NOTE: This blog has led to the publication of a book. The title of that book is TOWARD A FEDERATED NATION: IMPLEMENTING NATIONAL CIVICS STANDARDS and it is available through Amazon in both ebook and paperback versions.

Friday, December 2, 2016

WHO ARE THEY?

Perhaps what this writer has described in the last few postings might give the reader the impression that the typical Trump voter was, in this last election, a member of either the southern conservatives or of the white working class in the rustbelt states. 
This is not the case.  These identified groups merely represent those voters who made the difference, especially those who would have usually been turned off by Trump for religious reasons or because they are blue collar workers who traditionally have voted Democratic.
          The religious crowd, especially in the South, held their collective noses and voted for the perceived “sinner.”  As for the working class, Donald Trump just spoke to them with his promises of “draining the swamp” and bringing back all those jobs that have been lost to cheap labor markets or automation.  These people will see whether Trump can fulfill his promises.  But these are not the typical Trump voters.  So, the question remains:  who are they?

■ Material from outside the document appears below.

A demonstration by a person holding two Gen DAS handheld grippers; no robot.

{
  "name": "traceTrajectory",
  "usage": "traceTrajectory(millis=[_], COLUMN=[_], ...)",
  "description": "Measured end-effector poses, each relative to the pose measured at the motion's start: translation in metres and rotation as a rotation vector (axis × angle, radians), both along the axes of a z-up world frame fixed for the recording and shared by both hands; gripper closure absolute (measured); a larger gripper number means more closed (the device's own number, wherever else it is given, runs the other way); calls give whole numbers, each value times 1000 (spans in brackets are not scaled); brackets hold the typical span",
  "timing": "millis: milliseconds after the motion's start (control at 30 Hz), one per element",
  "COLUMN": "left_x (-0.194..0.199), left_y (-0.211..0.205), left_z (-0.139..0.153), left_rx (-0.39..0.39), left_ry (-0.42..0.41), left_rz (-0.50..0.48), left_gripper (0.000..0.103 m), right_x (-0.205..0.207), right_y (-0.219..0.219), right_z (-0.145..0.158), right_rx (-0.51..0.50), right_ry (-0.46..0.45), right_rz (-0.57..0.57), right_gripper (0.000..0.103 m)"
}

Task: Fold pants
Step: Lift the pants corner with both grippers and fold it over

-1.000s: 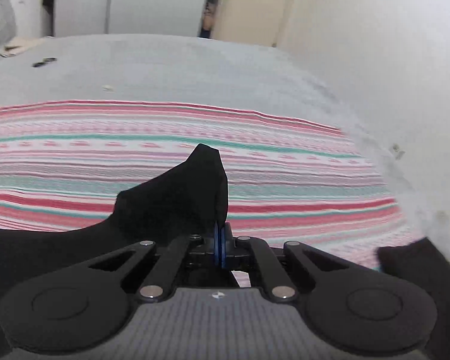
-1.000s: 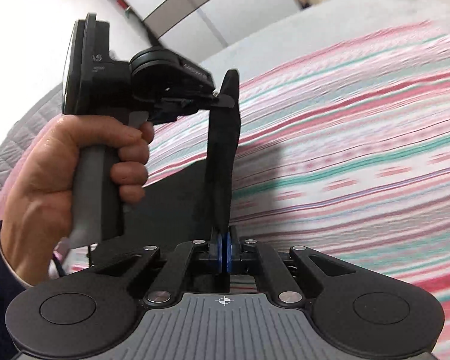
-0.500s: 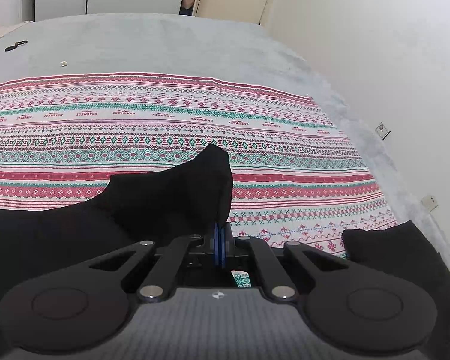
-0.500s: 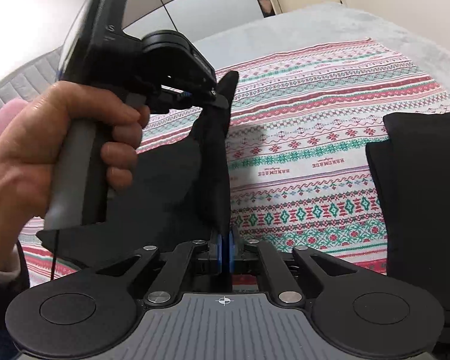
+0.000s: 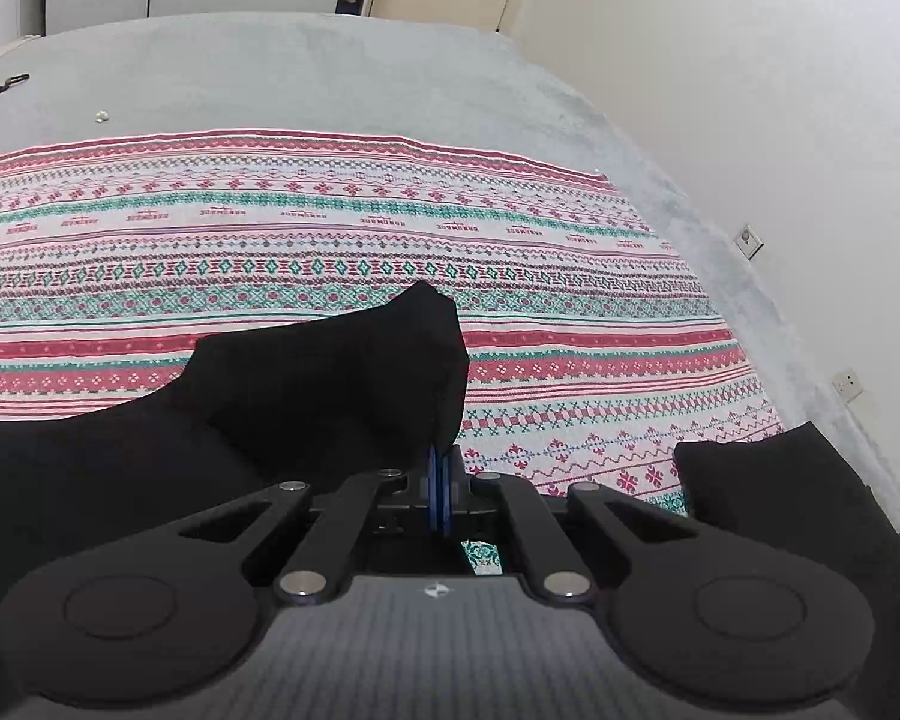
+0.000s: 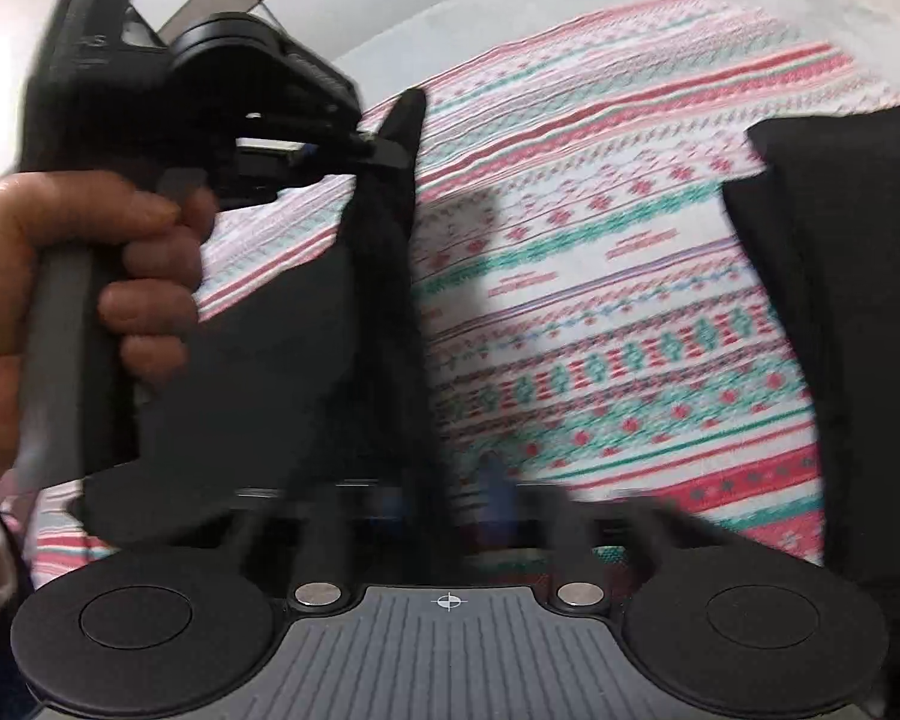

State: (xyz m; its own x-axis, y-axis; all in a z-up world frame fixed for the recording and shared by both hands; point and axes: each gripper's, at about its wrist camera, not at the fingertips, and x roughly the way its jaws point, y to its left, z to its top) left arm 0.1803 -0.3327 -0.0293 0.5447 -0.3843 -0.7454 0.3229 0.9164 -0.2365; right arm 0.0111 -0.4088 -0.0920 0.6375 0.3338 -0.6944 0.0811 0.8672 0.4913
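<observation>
The black pants (image 5: 342,396) lie over a striped patterned blanket (image 5: 330,228). My left gripper (image 5: 438,492) is shut on a raised corner of them, its blue pads pressed together on the fabric. In the right wrist view a hand holds that left gripper (image 6: 384,150) with the pants' corner (image 6: 408,114) pinched and a taut black strip (image 6: 384,312) running down to my right gripper (image 6: 450,480). The right jaws are blurred, slightly parted and closing. The strip lies against the left pad, and the blue right pad (image 6: 498,480) stands off it.
More black cloth (image 6: 840,300) is bunched at the blanket's right edge, also seen as black cloth (image 5: 780,516) in the left wrist view. A grey bed cover (image 5: 306,72) stretches beyond the blanket, with a wall (image 5: 750,90) on the right and wardrobe doors behind.
Both grippers came down toward the blanket. The left kept its grip on the pants' corner and then held still. The right jaws, pressed on the strip before, now look slightly parted and blurred.
</observation>
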Motion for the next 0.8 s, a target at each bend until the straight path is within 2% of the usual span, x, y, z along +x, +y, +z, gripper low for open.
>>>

          George Packer reports on polling information that identifies them.  Here is what he writes:
In March, the Washington Post reported that Trump voters were both more economically hard-pressed and more racially biased than supporters of other Republican candidates.  But in September a Gallup-poll economist, Jonathan T. Rothwell, released survey results that complicated the picture.  Those voters with favorable views of Trump are not, by and large, the poorest Americans; nor are they personally affected by trade deals or cross-border immigration.  But they tend to be less educated, in poorer health, and less confident in their children’s prospects – and they’re often residents of nearly all-white neighborhoods.  They’re more deficient in social capital than in economic capital.  The Gallup poll doesn’t indicate how many Trump supporters are racists.  Of course, there’s no way to disentangle economic and cultural motives, to draw a clear map of the stresses and resentments that animate the psyches of tens of millions of people.[1]
          This description is not of a group of dyed in the wool racists or any other related characterization.  Circumstances for these people change and right now, conditions, for them, meant they supported Trump.  Again, Hillary Clinton’s message was not focused enough to draw their support along with all the other negative images her opposition was able to drum up against her.

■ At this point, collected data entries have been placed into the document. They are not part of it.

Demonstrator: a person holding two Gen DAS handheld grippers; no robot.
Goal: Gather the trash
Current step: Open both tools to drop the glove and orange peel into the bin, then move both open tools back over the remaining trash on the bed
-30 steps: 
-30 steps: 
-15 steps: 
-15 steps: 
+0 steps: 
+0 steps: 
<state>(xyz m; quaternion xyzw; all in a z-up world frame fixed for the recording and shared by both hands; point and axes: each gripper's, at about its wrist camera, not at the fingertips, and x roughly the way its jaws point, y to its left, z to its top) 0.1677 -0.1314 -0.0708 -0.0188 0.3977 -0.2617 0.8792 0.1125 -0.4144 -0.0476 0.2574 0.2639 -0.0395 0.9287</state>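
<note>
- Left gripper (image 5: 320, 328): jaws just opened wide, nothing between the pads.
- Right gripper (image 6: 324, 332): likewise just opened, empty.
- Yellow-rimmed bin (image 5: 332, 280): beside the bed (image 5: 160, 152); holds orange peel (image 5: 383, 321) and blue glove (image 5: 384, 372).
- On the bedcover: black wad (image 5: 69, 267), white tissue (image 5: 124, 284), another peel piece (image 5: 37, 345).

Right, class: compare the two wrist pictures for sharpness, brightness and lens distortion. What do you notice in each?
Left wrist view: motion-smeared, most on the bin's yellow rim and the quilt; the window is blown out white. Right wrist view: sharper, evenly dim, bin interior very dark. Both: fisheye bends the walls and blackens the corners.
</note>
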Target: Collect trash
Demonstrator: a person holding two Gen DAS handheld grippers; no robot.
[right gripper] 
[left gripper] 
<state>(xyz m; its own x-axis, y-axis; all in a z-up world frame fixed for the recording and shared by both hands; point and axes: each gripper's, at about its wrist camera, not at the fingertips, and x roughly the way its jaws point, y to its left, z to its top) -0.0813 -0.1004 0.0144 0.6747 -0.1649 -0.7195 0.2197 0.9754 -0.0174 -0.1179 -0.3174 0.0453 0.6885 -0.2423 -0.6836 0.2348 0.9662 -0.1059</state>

          She also did not help herself, referring to them as deplorable.  Yes, she walked that back – as Romney tried to walk back the 47% comment four years ago – but a lot of the damage was done.  These people frame their politics nationally, if not locally.  They are not globalists even if the realities of their economic conditions are.  They feel, with good reason, that their monocultural world is disappearing and they don’t like it.

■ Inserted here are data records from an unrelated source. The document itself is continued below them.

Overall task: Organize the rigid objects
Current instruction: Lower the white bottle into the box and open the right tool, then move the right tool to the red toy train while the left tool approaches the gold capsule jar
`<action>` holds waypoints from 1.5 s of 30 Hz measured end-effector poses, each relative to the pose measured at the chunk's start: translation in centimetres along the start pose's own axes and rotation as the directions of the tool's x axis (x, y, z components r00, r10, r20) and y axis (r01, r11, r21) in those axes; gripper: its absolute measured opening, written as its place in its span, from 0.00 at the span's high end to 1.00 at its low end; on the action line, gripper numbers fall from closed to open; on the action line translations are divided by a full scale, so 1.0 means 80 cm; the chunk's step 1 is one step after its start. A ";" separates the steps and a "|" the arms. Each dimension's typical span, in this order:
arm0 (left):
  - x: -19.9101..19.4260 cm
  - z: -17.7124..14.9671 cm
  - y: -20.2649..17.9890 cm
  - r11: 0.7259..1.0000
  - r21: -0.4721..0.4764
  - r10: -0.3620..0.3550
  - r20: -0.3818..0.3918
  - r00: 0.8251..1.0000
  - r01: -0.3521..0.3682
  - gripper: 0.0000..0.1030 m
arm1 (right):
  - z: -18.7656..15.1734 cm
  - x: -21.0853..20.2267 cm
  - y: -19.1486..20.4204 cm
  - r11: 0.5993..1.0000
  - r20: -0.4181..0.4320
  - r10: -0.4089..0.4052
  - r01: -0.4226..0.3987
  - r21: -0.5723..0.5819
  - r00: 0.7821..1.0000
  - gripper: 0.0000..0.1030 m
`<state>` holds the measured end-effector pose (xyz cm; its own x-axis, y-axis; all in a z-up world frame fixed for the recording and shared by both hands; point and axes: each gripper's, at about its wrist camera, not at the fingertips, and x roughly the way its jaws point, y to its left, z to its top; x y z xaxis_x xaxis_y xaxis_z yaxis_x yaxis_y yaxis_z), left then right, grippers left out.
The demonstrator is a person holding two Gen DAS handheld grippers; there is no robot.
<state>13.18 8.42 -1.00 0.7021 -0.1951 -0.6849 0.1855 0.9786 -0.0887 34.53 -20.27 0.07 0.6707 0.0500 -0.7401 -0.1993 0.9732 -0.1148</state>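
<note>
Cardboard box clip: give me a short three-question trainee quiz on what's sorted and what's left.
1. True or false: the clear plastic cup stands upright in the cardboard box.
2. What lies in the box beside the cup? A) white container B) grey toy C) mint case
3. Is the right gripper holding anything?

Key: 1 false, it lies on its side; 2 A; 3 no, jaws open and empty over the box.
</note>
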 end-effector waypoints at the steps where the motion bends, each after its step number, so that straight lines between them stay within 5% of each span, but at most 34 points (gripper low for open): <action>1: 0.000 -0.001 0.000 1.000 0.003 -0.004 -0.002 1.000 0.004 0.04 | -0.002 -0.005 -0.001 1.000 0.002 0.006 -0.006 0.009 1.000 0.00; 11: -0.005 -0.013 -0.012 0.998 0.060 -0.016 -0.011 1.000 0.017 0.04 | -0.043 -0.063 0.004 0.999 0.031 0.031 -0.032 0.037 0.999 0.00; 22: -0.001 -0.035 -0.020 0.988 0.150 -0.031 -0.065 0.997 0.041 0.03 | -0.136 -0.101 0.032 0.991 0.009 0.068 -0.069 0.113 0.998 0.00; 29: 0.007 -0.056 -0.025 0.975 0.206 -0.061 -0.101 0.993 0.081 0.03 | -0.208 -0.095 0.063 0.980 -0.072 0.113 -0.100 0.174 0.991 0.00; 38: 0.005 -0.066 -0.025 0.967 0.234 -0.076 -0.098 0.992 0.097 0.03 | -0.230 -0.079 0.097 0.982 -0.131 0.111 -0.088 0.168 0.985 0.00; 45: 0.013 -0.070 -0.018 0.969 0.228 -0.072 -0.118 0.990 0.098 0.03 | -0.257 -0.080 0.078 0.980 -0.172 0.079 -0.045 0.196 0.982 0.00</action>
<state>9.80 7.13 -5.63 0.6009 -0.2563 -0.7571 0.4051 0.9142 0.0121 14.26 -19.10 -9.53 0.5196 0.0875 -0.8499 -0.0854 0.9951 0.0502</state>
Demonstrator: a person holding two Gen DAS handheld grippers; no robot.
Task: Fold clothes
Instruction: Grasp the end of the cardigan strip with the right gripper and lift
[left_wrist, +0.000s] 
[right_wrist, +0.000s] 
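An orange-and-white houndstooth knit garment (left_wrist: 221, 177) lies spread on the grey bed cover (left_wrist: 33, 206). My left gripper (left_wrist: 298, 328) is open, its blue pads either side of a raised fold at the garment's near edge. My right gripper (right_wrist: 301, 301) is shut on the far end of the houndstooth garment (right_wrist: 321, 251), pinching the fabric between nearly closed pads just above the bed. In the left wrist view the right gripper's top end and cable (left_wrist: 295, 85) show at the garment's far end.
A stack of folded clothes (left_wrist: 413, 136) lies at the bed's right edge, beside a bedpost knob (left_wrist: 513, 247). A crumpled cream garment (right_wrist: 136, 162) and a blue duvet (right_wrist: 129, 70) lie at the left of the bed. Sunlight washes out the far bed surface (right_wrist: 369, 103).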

Yet, what will stop all that?  Trump and his “make America great again” language?  This writer does not believe so, but then he was wrong about the election.  As a matter of fact, there is good reason to believe that if Trump has his way – whatever that is – these people’s conditions will worsen, the gap in income and wealth will grow, and the political atmosphere will continue to be more divisive.
In the meantime, the citizenry would do well to remember these voters, as well as all of us, are partners in this federated union.



[1] George Packer, “The Unconnected,” The New Yorker 92, no. 35 (2016):  48-61, 60.